Aktör bazlı düşünen bir kısım yorumcu, Erdoğan'ın karşısına çıktığında heyecan verecek isim arayışında. Daha yapısal düşünen yorumcular ise ısrarla "kimlik siyasetinin sorunlarına" vurgu yapıyor. Yani Türkiye'deki kutuplaşmanın ve kimlik siyasetinin Cumhur İttifakı'nın avantajına olduğu ve bu yüzden masanın HDP'yi de dahil edecek şekilde toparlanamadığı argümanını kullanıyorlar.
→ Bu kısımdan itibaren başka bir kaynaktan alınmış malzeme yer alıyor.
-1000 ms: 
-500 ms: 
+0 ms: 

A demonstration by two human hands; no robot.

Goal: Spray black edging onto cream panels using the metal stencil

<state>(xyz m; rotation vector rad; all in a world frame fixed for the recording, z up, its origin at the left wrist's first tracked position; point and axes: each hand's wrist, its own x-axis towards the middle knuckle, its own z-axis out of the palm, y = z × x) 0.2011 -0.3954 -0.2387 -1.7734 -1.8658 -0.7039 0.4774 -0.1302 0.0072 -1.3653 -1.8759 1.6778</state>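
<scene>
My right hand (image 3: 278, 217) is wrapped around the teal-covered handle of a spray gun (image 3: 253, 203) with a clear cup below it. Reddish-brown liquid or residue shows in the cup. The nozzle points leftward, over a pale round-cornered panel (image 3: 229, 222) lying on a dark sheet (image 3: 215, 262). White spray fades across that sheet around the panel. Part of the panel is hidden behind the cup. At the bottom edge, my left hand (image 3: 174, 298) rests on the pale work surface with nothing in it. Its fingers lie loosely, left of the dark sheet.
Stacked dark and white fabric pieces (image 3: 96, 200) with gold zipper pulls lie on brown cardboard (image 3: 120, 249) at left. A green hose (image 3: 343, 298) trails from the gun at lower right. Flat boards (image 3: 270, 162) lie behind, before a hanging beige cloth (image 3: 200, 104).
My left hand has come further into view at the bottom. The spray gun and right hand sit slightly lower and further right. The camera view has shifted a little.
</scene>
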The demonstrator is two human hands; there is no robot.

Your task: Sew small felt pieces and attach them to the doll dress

Bir süredir kutuplaşma ortamının muhalefetin avantajına çalıştığı görüşündeyim. CHP ve HDP'nin kemikleşen seçmen grubunun kimlik siyasetinden beslendiğini görmemek mümkün mü? Peki, kimlik siyaseti denilerek hangi seçmen gruplarının tavırlarında değişim hedefleniyor. Öncelikle bugün AK Parti'ye oy vereceğim diyenler, geçmişte oy verdiği halde bugün kararsız olanlar ve CHP'nin dışlayıcı laikçi söylemlerini ve eylemlerini hatırlayan muhafazakârlar (dindar Kürtler dahil). Buna ek olarak HDP'nin PKK terörü ile arasına mesafe koymamasını sorun edinenler, milliyetçi duruş sergileyen seçmen grupları ve merkez sağın AK Parti dışındaki kısmı.
***
6'lı masanın "güçlendirilmiş parlamenter sistem" ve "soyut demokrasi" ortak paydasının seçmene heyecan ve güven vermek için yeterli olmadığının herkes farkında. Masa destekçileri de karşıtları da bu tespitte birleşiyor. İktidar çevrelerinde 6'lı masanın dağılacağı yönünde yorumlar görüyorum. Bu görüşe katılmıyorum. Bir partinin bile o yuvarlak masadan kalkması "İşte bakın birlikte yapamadılar, ülkeyi nasıl yönetecekler" eleştirisini getireceği için genel başkanlar bunun olmaması için elinden geleni yapacaktır. Hatta her parti kendi adayını çıkarmak zorunda kalsa bile masayı olası ikinci tur seçimleri için bile canlı tutmak isteyeceklerdir. Nitekim, Ergenekon davasına dair Babacan'ın söyledikleri ve eski AK Partililer hakkında Uysal'ın ifadeleri, Kılıçdaroğlu'nun gayretleri ile toparlandı. 2023 seçimlerine kadar bu masada kriz eksik olmayacak ve hepsini aşmak için çabalayacaklar. Bu yüzden asıl mesele masanın dağılıp dağılmadığı değil, siyasi rüzgâr oluşturacak ölçüde derli toplu olup olmadığı. Yani masanın seçmene çekici bir program menüsü ve Erdoğan ile yarışabilecek profilde bir aday sunması gerekiyor. Kılıçdaroğlu ve Babacan'ın açıklamalarına göre bu aday "parlamenter sistem" ve "geçiş süreci mutabakatını" imzalamalı, "altı lider gerçek kabine" formülünü kabul ederek onlar tarafından yönlendirilmeyi kabul etmeli. Kâğıt üstünde iyi gibi görünen bu hesapların masa başı mühendisliği olduğu çok açık.
***
6'lı masanın siyasi aklını oluşturan CHP, DEVA ve GP bu tür mühendislik çalışmaları ile yuvarlak masayı her ay toplayabilir. CHP şimdiden 8 senaryo oluşturmuş, diğer partilerin de parlak fikirleri vardır. Ancak masanın kurulması için kullanılan Erdoğan karşıtlığı daha fazlası için imkân tanımıyor. Hadi, 6 farklı partinin kendi kimliğini bir kenara bırakarak renksiz, kimliksiz bir ortak programda birleştiklerini varsayalım. Yani Suriyeliler, milli kimlik, dış politika ve bazı ekonomi konularında farklılıklarını bir kenara koyarak ortak bir vizyon sunduklarını düşünelim. Dünyanın meydan okumalarına ve Türkiye'nin kritik sorunlarına bu şekilde "heyecan verecek" cevaplar bulabilirler mi? Masa bu şekilde derlenip toparlansa ne olur? Sol entelektüellerin tavsiyeleriyle CHP'nin sahici olmayan kapsayıcılığı ile DEVA ve GP'nin siyasi aklını birleştirirseniz masayı ayakta tutmak mümkün. Siyasi heyecanı yakalamak için çok başka şeyler lazım.